3. The majority of US and british forces used to invade Iraq were heavy armored units and would NEVER BE USED in the mountainous borderland area between Afghanistan and Pakistan.
The credibility of the United States--slowly recovering due to the efforts of Barack Obama--is another, after a war promulgated by a gale of ignorance at best and chicanery at worst. The sense of the United States as a nation of tempered, honorable actions may never recover from the images of the past decade, especially the photographs from Abu Ghraib prison.
If the credibility of the United States were as damaged as Joe Klein claims, would it be able to lead one of the largest multi-national operations since World War II in Afghanistan. NATO's first operations outside of Europe were launched and led by the Bush administration and those operations continue to this day.
The replacement notion that it was our right and responsibility to rid Iraq of a terrible dictator--after the original casus belli of weapons of mass destruction evaporated--is a neo-colonialist obscenity. The fact that Bush apologists still trot out his "Forward Freedom Agenda" as an example of American idealism is a delusional farce. The "Freedom Agenda" brought us a Hamas government in Gaza, after a Palestinian election that no one but the Bush Administration wanted. It brought the empowerment of Hizballah in Lebanon. It raised the hopes of reformers across the region, soon dashed when the Bush Administration retreated, realizing that the probable outcome of democracy in places like Egypt and Saudi Arabia would be the installation of Islamist parties that might prove more repressive than the dictatorships they replaced.
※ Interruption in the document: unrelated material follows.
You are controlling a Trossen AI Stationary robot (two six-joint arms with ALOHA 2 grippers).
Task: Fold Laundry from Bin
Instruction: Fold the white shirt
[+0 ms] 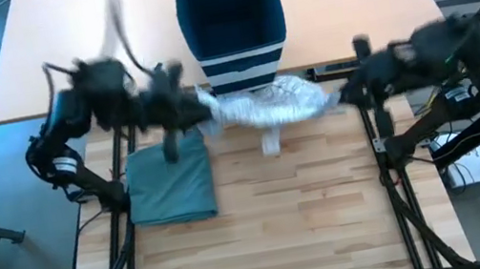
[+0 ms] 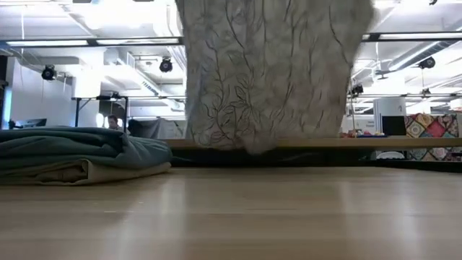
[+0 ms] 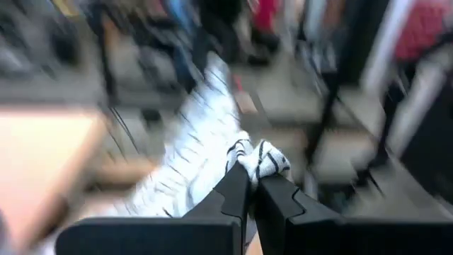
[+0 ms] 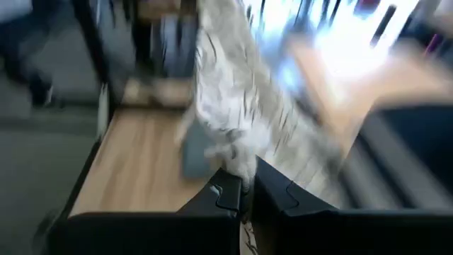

The security reasons for which Saddam was removed never evaporated because US teams did not find certain types of WMD. Saddam's behavior, history, size of armed forces and willingness to cooperate with the international community had not changed. There are still thousands of stocks of WMD and WMD related weapons that remain unaccounted for and Saddam was found hiding programs related to the production of WMD that were banned under the 1991 Gulf War Ceacefire agreement. Finally the collapse of the international sanctions and the weapons embargo meant containment was impossible which meant the only option was regime change.
Regime change meant building a new government, and it would have been unwise for the United States to have installed a dictator, so naturally the United States helped to develop a democratic government.
Hizbollah was NEVER empowered by anything that happened in Iraq. Anyone that believes that is ignorant of the history of Lebanon. Syria is no longer in Lebanon, and it would be difficult to argue that people in Egypt and Saudi Arabia have less freedom than they did in 2003. All signs point to the fact that they have more. In addition, the Iranian people opposed its government in a way they never had in the past 30 years in the summer of 2009. I think these events have primarily happened despite events in Iraq. I think any impact that democracy and development in Iraq have on the rest of the region is something that won't be seen for many years. But, the benefits to the region from the removal of Saddam in the security realm have already been felt.
The essential principle is immutable: We should never go to war unless we have been attacked or are under direct, immediate threat of attack. Never. And never again.
Based on that idea, you could block US military intervention in World War I, US military intervention against Germany in World War II, US military intervention in the Korean War, US military intervention in the Vietnam war, US military intervention in Panama, US miltary intervention in the 1991 Gulf War, US military intervention in Somalia, US military intervention in Haiti, US military intervention in the Bosnian civil war, US military intervention in the Kosovo war, US military intervention in Iraq during the 1990s, US military intervention to remove Saddam in 2003, potential future US military intervention in Iran, North Korea, or any number of places around the world vital to US and global security or where there is humanitarian disasters or genocide.
Even
Candidate Barack Obama would not agree with Joe Klein on this idea.